Accepted Paper
in
Workshop: 8th Workshop on Computer Vision for Microscopy Image Analysis
Theia: Bleed-Through Estimation with Convolutional Neural Networks
Microscopy is ubiquitous in biological research, and with high content screening
there is a need to analyze images at scale. High content screening often uses
multichannel, epifluorescence microscopy (multiplexing), and fluorescent images often
exhibit channel mixing, or bleed-through effects, which need to be corrected before
subsequent analysis (e.g. segmentation, feature extraction, etc). In this paper we present
Theia, an algorithm for bleed-through correction that requires little to no
\textit{a priori} information about the source or content of the images (i.e. number
of channels). Theia uses a novel neural network architecture inspired by Siamese
Networks and Least Absolute Shrinkage and Selection Operator (LASSO) regression to
learn convolutional filters that remove bleed-through.
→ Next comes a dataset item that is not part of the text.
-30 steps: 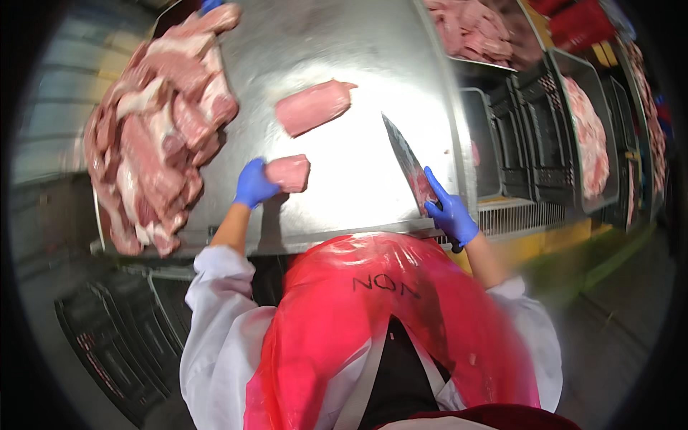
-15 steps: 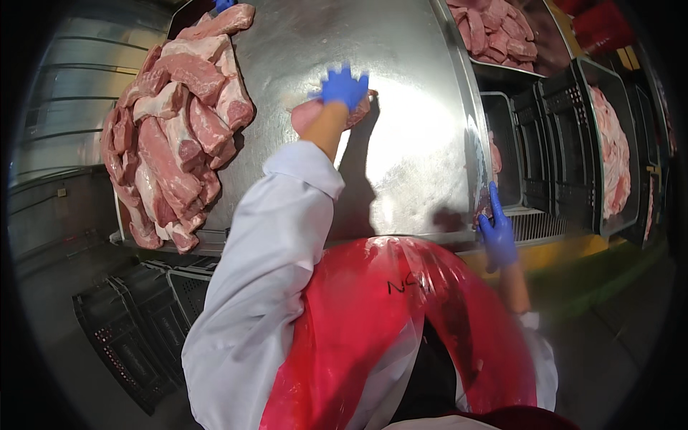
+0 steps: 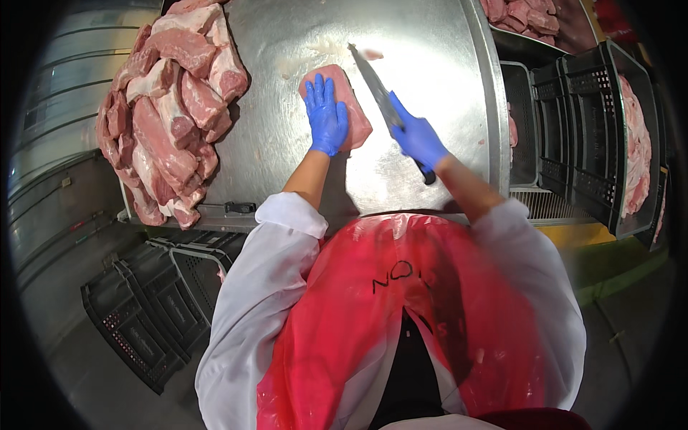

We use metrics for quantifying
bleed-through, and show Theia exhibits good capacity for removing bleed-through on
both synthetic and real fluorescent images. Theia was benchmarked to demonstrate
scalability across diverse datasets with varying degrees of bleed-through and numbers
of channels. Since Theia learns a set of convolutional kernels using popular neural
network frameworks, it can make use of GPU acceleration when scaling to large datasets.